Still, the matter was easy enough. Morlock lit a lamp, went into a trance, and went into talic stranj with the flame. When he descended to normal awareness, the flame was still linked to his magical blade: the flame burned brighter in its direction.

The lamp had led him here. It would lead him to Tyrfing. And then he and Ulugarriu would have a long-overdue conversation.

The bright edge of the flame guided him through Twinegate Plaza into Apetown. He came at last to a sort of shop, but the sign outside the shop was blank and there was no name or symbol on the door.

He kicked the door open and entered.

The shop within was dim: all the windows were shuttered. The brightest lights in the room entered with Morlock: the fierce sunlight of the spring morning and the lamp he held in his hand.

By their light he saw in the room's shadows an old citizen in the day shape sitting in front of a shop counter. Behind him, on the counter, glittered Tyrfing.

"Are you Ulugarriu?" he asked the old citizen.

The old citizen's lower jaw swung open like a gate. Through the grayish lips peered a mottled pink-and-brown face, almost human but for the long ratlike snout.

It screeched. Morlock heard someone behind him and reached out his hand to summon Tyrfing, but a blow fell on the back of his head and he lost consciousness before he could speak.

orlock awoke to the weary certainty that he was imprisoned again. The dank stone floor was familiar; the stench of unwashed bodies and the crash of iron doors was familiar. There was no cord of honor-teeth around his neck. For a moment, before he opened his eyes, he was afraid that the desperate New Year's escape and all that followed had been a delusion of his madness and he was still in the Vargulleion.

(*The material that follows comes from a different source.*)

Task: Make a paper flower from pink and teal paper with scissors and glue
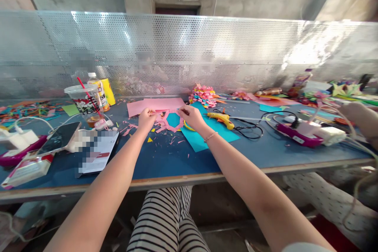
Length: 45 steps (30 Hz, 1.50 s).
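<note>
Both my hands are over the middle of the blue table, their fingertips pinched. A thin pink paper strip (pixel 165 110) runs between them. My left hand (pixel 147 120) is closed on its left end, and my right hand (pixel 191 117) is closed at its right end, near a small blue bit at the fingertips. Just below the strip lies a pink folded-paper ring (pixel 163 125) with an open centre, through which blue shows. Under my right hand are a blue paper sheet (pixel 196 138) and part of a yellow ring (pixel 188 126), perhaps a tape roll.
Pink paper (pixel 137 107) lies behind my hands. To the right are a yellow glue gun (pixel 221 119) with a black cord, a paper-strip pile (pixel 202 95) and a purple power strip (pixel 299 134). A cup (pixel 85 104), phone (pixel 60 136) and notebook (pixel 102 151) sit left. Another person's hand (pixel 358 116) is far right.
</note>
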Each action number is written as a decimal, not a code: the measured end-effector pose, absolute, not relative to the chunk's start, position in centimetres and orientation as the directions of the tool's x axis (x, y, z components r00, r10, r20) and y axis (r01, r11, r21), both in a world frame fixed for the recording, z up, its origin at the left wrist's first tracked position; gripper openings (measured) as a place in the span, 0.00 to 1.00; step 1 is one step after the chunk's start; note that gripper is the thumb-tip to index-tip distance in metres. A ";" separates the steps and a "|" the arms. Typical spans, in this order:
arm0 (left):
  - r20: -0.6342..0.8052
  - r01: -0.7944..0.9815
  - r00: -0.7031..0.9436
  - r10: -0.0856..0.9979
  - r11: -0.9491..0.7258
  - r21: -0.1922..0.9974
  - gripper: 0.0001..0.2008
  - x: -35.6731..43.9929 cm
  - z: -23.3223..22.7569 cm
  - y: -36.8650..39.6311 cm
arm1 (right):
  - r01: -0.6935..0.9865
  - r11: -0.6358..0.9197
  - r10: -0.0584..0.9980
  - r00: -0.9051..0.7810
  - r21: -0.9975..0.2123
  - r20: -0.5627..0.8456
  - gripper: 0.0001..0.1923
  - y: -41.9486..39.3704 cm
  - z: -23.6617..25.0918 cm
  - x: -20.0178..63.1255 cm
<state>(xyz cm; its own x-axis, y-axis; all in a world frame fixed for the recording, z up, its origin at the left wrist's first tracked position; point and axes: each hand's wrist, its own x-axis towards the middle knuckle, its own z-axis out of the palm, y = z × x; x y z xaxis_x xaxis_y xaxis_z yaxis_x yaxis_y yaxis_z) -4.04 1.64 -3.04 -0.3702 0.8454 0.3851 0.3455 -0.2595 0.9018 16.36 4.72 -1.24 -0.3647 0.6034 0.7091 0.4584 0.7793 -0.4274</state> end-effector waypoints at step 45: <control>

But as soon as he looked around him, he knew the fear was groundless. This was not the Vargulleion. The cell had no window; the walls seemed to be baked brick; and the cell doors had proper locks on them. Nothing he couldn't handle with the slightest excuse for a lockpick and a little time, though. They had taken his cloak, and all the useful and useless items he had tucked away in its pockets. But he had a long stiff wire or two sewn into the seams of his breeches; they might do the trick, if he could get a few moments unobserved.

There was only one guard outside his cell door, a solemn-faced semiwolf with a long face and hairy ears, wearing the dark regalia of the City Watchers.

"Why don't you shave those ears?" Morlock asked him, adding other insults that occurred to him, or that he remembered werewolves using to each other over the months he had been in or near Wuruyaaria.

But the watcher didn't even seem to be aware he was being insulted. He just looked at Morlock solemnly and with a little awe.

Presently a tall citizen with grizzled hair and a great tort of honor-teeth on his chest appeared, strolling up the corridor.

"I'll sit the watch for a while," he said.